1. Preparation | Data Profiling and Monitoring

1.1 Activity Summary

Activity Description

Preparing the key elements of your data discovery project will help ensure that the initial deployment of ActiveNav Cloud will run as smoothly as possible. Taking the time to identify locations, prepare credentials, and to engage with key users will allow you to achieve results as quickly as possible.

Goals

A project plan is in place to allow the initial deployment of ActiveNav Cloud to run smoothly.

Participants

Project Sponsor, IT team, Project / Program Manager

Pre-requisites

  • Cloud Services agreement is in place.
  • Project / Program manager identified.

Outputs

  • Top level plan outlines goals and timeline.
  • Initial inventory of repositories to be discovered is ready.
  • Credentials prepared for access to repositories.
  • Deployment architecture for FileShare Collectors is understood.

Activities

Overview DevelopmentOfProjectPlanDefineDeploymentArchitectureProvisionEnvironmentAlignKeyStaffResourceIdentifyBusinessUnitsDocumentPolicies Next Step

As in any project, taking the time to establish the scope of the data profiling activity will ensure that deployment and operation of ActiveNav Cloud can proceed as smoothly as possible. We recommend paying attention to the following preparation activities to orientate the entire project team ahead of deployment.

1.2 Project Plan, Milestones, and Timelines

The first goal should be to establish the scope of your data discovery project so that you can establish:

  • An inventory of the data locations to be addressed, the repository types and their estimated volume.
  • An estimated timescale for discovery based on the data volume.
  • The positive and negative data profile characteristics for your business
  • The relevant users for assessment of findings.

An inventory should be prepared that itemises the repositories that will be targeted using ActiveNav Cloud, with estimates for the volume of data held, and noting whether key activities such as preparing credentials have been completed. This inventory can then provide a basis for the later activities of defining Data Sources and Business Units.

The volume of data to be discovered will be a fundamental factor in establishing the duration of your initial data discovery phase. If you prepare a list of the locations that you plan to discover with ActiveNav Cloud, their location, and their approximate size you will be able to set expectations around the time required for discovery (ActiveNav Cloud support can provide details of expected performance for different data repository types). The size and geographic location of data repositories also provides key insights to guide deployment decisions.

The default configuration of ActiveNav Cloud implements a Scoring configuration that targets common forms of sensitive data, for a data profiling use case you may wish to introduce other feature extraction and scoring configurations to support specific data profiling goals.
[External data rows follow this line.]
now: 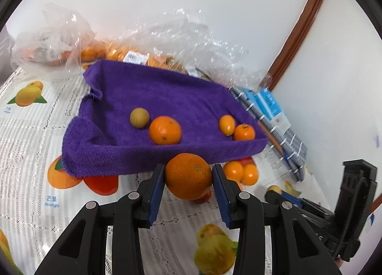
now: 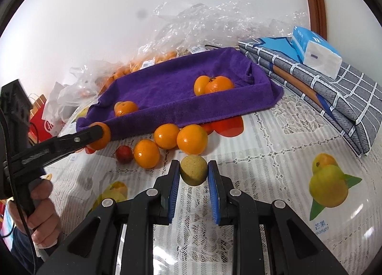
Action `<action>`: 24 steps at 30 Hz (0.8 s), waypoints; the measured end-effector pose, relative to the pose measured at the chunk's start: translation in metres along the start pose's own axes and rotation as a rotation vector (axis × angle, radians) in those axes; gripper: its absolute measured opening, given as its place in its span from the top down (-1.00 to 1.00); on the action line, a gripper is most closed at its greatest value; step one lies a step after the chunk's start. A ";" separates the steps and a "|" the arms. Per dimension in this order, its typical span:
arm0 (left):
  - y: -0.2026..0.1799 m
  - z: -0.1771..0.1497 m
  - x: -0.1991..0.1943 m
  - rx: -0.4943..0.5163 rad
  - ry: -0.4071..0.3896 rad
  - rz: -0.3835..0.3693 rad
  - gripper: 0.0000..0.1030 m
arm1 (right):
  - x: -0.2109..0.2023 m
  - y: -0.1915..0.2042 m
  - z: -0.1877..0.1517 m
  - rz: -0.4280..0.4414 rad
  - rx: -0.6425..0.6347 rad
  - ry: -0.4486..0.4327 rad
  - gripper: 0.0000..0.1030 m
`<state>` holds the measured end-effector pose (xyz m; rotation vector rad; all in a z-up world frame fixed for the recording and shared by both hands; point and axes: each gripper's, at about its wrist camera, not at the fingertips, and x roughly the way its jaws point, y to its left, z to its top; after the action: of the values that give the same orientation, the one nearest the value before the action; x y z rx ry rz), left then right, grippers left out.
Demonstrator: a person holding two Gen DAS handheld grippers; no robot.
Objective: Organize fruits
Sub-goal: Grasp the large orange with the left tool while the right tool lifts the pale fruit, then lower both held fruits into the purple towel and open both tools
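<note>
Both tongs level above the table, left tongs (image 1: 188, 177) around orange (image 1: 187, 176), right tongs (image 2: 193, 172) around yellow-green fruit (image 2: 193, 170).

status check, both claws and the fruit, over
Left claw shut on large orange, just short of purple towel tray. Right claw shut on greenish-yellow fruit. Three oranges and a small red fruit loose before tray.

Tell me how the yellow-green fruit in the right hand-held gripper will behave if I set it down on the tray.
The yellow-green fruit looks round, so it will probably roll. The purple towel lining the tray looks soft and may slow it.
</note>
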<state>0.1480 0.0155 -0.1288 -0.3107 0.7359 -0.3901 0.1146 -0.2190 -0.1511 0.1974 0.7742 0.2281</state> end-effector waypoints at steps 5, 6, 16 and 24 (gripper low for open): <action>0.003 0.008 -0.013 -0.007 -0.035 0.009 0.26 | -0.010 0.014 0.020 -0.026 -0.075 -0.038 0.54; 0.005 0.012 -0.014 -0.013 -0.040 0.015 0.26 | -0.013 0.017 0.028 -0.023 -0.088 -0.053 0.54; 0.028 0.062 -0.005 -0.032 -0.112 0.138 0.26 | 0.008 0.044 0.092 0.025 -0.146 -0.133 0.54; 0.049 0.053 0.012 -0.085 -0.079 0.111 0.26 | 0.063 0.048 0.092 0.064 -0.133 -0.071 0.54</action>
<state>0.2047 0.0605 -0.1184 -0.3612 0.6898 -0.2403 0.2168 -0.1648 -0.1166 0.1038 0.6798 0.3302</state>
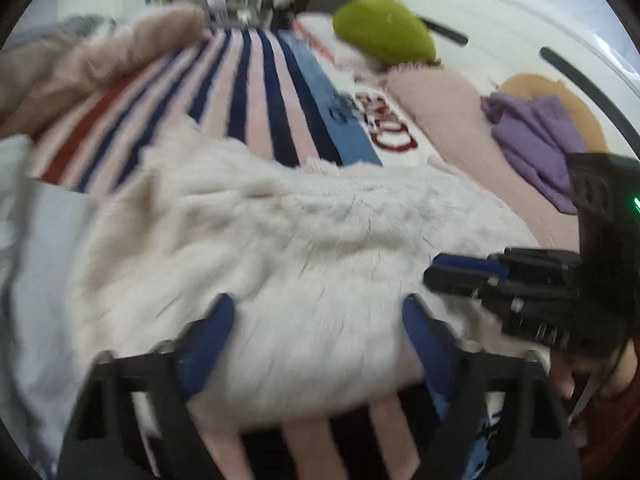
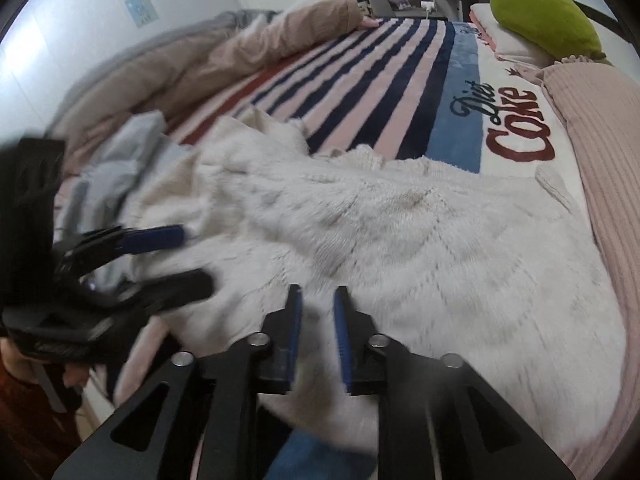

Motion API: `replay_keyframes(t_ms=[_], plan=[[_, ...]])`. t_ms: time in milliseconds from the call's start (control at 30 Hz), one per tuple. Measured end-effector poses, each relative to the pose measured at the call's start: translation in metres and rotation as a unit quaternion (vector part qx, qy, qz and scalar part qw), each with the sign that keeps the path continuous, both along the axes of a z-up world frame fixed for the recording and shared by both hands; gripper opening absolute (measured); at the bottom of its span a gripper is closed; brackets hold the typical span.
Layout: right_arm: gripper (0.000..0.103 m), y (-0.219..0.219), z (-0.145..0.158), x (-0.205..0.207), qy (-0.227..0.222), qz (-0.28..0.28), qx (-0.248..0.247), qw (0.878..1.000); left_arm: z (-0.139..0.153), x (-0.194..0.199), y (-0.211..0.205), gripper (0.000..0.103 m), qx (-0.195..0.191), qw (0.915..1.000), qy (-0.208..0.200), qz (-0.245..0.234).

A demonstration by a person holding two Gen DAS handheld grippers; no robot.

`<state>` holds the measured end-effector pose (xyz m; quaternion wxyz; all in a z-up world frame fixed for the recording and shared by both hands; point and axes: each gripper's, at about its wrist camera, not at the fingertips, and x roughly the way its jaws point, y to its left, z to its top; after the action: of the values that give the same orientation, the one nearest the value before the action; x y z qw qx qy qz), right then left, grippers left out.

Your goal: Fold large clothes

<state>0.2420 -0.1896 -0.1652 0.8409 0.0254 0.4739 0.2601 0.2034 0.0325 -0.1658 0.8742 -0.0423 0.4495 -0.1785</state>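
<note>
Striped blanket (image 2: 380,92); fluffy white sweater (image 2: 400,240) under right hand-held gripper (image 2: 318,300)

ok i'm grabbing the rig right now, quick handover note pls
Left gripper: open, over the near edge of the fluffy white sweater, not gripping.
Right gripper: jaws narrow with sweater fabric between them; a firm pinch can't be confirmed.
The sweater lies rumpled on the striped blanket, a light blue garment beside it on its left.
Done: no neat fold visible.
Left: flatten the sweater, fold it.
</note>
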Motion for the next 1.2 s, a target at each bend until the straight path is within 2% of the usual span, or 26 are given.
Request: replay_keyframes(t_ms=[33,133,233,300,367,433,500,567,667,733,800,867,933,967,1100,1200], plan=[[0.022,-0.003,0.005,-0.007,-0.005,0.004,0.004,1.0,0.004,-0.012,0.007,0.084,-0.008,1.0,-0.004,0.002],[0.022,-0.008,0.013,-0.029,-0.018,0.011,0.029,0.999,0.007,-0.043,0.036,0.085,-0.056,0.9975,-0.01,0.041],[0.022,-0.005,0.015,-0.051,-0.045,0.014,0.046,0.998,-0.008,-0.063,0.063,0.094,-0.129,0.9881,0.008,0.083],[0.022,0.001,0.011,-0.061,-0.062,0.004,0.037,0.997,-0.021,-0.071,0.068,0.096,-0.153,0.9837,0.018,0.093],[0.017,0.007,0.003,-0.068,-0.065,-0.001,0.043,0.997,-0.038,-0.073,0.072,0.096,-0.162,0.9804,0.033,0.107],[0.013,0.013,-0.003,-0.07,-0.07,0.005,0.032,0.997,-0.057,-0.066,0.069,0.096,-0.17,0.9764,0.058,0.12],[0.011,0.02,-0.009,-0.069,-0.07,0.01,0.021,0.997,-0.067,-0.061,0.068,0.096,-0.187,0.9721,0.065,0.126],[0.01,0.024,-0.014,-0.062,-0.058,0.004,0.024,0.998,-0.071,-0.05,0.069,0.096,-0.214,0.9661,0.049,0.136],[0.006,0.023,-0.025,-0.05,-0.036,-0.011,0.026,0.999,-0.075,-0.029,0.068,0.096,-0.232,0.9599,0.036,0.153],[0.004,0.022,-0.035,-0.043,-0.024,-0.02,0.029,0.999,-0.08,-0.016,0.064,0.096,-0.232,0.9581,0.04,0.164],[0.004,0.02,-0.043,-0.041,-0.017,-0.025,0.04,0.999,-0.078,-0.011,0.056,0.092,-0.217,0.9611,0.028,0.169],[0.004,0.019,-0.047,-0.042,-0.019,-0.026,0.045,0.998,-0.074,-0.012,0.053,0.062,-0.213,0.9612,0.021,0.173],[0.004,0.018,-0.047,-0.043,-0.019,-0.024,0.047,0.998,-0.069,-0.015,0.052,0.053,-0.216,0.9609,0.014,0.172],[0.004,0.017,-0.047,-0.042,-0.017,-0.024,0.051,0.998,-0.061,-0.017,0.05,0.048,-0.207,0.9641,0.003,0.166],[0.004,0.008,-0.049,-0.039,-0.002,-0.03,0.085,0.996,-0.035,-0.023,0.039,0.04,-0.177,0.9739,-0.031,0.139],[0.004,0.003,-0.05,-0.039,0.004,-0.03,0.104,0.994,-0.004,-0.026,0.012,0.038,-0.137,0.9834,-0.073,0.094]])
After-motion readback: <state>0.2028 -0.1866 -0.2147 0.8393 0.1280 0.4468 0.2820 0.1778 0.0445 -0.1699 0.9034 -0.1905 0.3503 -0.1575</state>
Finally, you should begin to consider the users within your business that will help you achieve your goals in understanding the profile of the data that is found. You will need to engage with key individuals for different aspects of your business, ensure they understand the reasons for the data discovery process, and set expectations for their involvement in reviewing the results of your discovery project.

Key roles within a data discovery project include the following.

  • Project Sponsor: Executive ownership of the project; responsible for determining overall scope and goals.
  • Project Manager: Overall responsibility for guiding the team to achieve goals of the project
  • IT Team: Provide expertise in installing on-premises components; preparing credentials for data access and configuring cloud data sources.
  • Application Administrator: responsible for managing the ActiveNav Cloud application, facilitating access for end users, and configuring discovery tasks
  • Data Analysts: A team of end users trained to review discovery findings. Normally different Business Units will be represented by dedicated Data Analysts who understand the working practices of the Business Unit to enable them to review the data found in context.

Dependent on the scale of the project and the type of organization, an individual may be responsible for multiple roles.

Example

Prest Team are deploying ActiveNav Cloud to gain an understanding of all the data they hold, but with a particular emphasis on the new data that has arrived because of the acquisition of RBTSkills.

Alexander Knight will be their Project Manager and Application Administrator. He will delegate roles to other users to review the findings of the discovery project.

Alexander works with the IT team to build out the inventory of key locations that they will target using ActiveNav Cloud, noting their location and estimated volume. This inventory will then assist in the definition of the deployment architecture and configuration of data discoveries.

1.3 Define Deployment Architecture

ActiveNav Cloud uses processes we call Collectors to perform data discovery from your content repositories.

Discovery of cloud-based repositories (e.g. Office 365) is performed by Cloud Collector processes hosted within ActiveNav Cloud, and you simply need to provide repository location and credentials to enable access.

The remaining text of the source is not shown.